Duration: Six years.
Location: Greenpoint, Brooklyn, New York.
Education: BA in graphic design from the School of Visual Arts (SVA), New York, New York.
Career path: My dad is a designer, so I grew up around it—although design wasn’t always what I wanted to do. I played around with psychology and journalism for a couple of years in college before transferring to SVA to study graphic design. Pentagram was my dream job; my dad had talked about its design in such high esteem, and I liked that it worked with many cultural clients. A few months after I graduated from SVA, I landed an internship there, which led to a full-time job. I was lucky enough to work with a lot of nonprofit clients during my time there, which reaffirmed that these are the kinds of clients I want to work with. After five years with Pentagram, I left in July 2016 and have been freelancing ever since.
Favorite project: The initiative I launched after the 2016 US presidential election, For All Womankind. It’s funny because when it comes down to the actual design, there are other projects I’m more proud of, but For All Womankind has been the most rewarding one. It’s inspired so many people around the world, and I started it purely for passion—not for financial gain. It’s been incredible to watch the initiative’s organic success. I’ve raised more than $12,000—and still counting—for organizations I believe in.

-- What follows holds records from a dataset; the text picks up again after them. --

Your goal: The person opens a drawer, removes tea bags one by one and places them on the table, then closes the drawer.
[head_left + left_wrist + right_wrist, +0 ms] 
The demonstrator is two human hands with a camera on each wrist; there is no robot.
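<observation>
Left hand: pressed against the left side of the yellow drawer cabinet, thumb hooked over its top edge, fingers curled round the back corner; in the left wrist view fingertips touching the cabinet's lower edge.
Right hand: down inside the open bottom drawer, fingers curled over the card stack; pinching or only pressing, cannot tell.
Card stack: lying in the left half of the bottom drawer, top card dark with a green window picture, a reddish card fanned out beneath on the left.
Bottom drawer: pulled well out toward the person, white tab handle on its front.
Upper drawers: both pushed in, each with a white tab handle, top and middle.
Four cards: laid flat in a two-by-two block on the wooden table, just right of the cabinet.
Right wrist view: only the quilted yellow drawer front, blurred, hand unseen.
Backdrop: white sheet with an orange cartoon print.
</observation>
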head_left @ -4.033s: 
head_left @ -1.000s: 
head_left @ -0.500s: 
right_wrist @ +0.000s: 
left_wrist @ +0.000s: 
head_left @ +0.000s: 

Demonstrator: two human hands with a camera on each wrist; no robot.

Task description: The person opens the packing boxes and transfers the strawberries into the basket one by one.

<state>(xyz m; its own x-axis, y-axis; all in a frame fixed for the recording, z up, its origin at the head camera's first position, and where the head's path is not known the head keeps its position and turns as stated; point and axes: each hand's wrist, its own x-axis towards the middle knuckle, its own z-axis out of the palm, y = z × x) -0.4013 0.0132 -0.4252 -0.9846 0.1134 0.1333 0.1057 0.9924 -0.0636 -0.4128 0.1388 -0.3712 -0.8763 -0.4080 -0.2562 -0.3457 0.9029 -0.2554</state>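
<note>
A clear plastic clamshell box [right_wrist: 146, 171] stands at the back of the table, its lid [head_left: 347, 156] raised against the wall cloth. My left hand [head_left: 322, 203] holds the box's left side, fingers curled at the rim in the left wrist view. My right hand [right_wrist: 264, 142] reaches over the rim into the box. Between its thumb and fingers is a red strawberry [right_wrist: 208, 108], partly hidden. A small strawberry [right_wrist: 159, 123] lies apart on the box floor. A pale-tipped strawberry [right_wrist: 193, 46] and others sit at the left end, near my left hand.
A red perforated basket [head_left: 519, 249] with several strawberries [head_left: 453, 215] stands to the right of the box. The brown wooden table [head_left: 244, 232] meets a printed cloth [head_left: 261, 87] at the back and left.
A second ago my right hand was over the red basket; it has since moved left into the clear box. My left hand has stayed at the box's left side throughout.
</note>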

Work environment: Currently, I’m working out of my apartment, which I just moved into—so it’s a little chaotic. When I can forgo my desktop computer for my laptop, I usually work at coworking space The Wing, whose branding I worked on at Pentagram just before I left. I still do some freelance work for The Wing, and it’s such a nice place to work that it will spoil you for any others! I’ve met great women there; The Wing has a diverse group of members, and it’s a supportive environment of women helping women. At the moment, I’m weighing options for a more permanent out-of-home workspace.
Aspirations: Since leaving Pentagram, I’ve found myself on this great path where almost all of the work I’m doing is work I can feel good about. I’m trying to make it so that my clients are almost exclusively from the positive-social-impact space. These are not always the most profitable commissions, of course—and I’m not sure how it will work out yet—but so far, I’ve struck a nice balance between nonprofits, startups and the more-established for-profit clients that still have great company ethos.
Philosophy: First, do no harm. For me, the most important thing is that I care about the cause I’m contributing to, or at the very least, that I don’t disagree with it. Many self-proclaimed progressive creatives hold certain beliefs in their personal lives, but will go to work and do jobs for big clients that directly contribute to the problems. We have to take the time to really look at who we’re getting into bed with when we choose our clients. It’s not enough to do a few good-deed jobs, then turn a blind eye when it comes to the big bucks.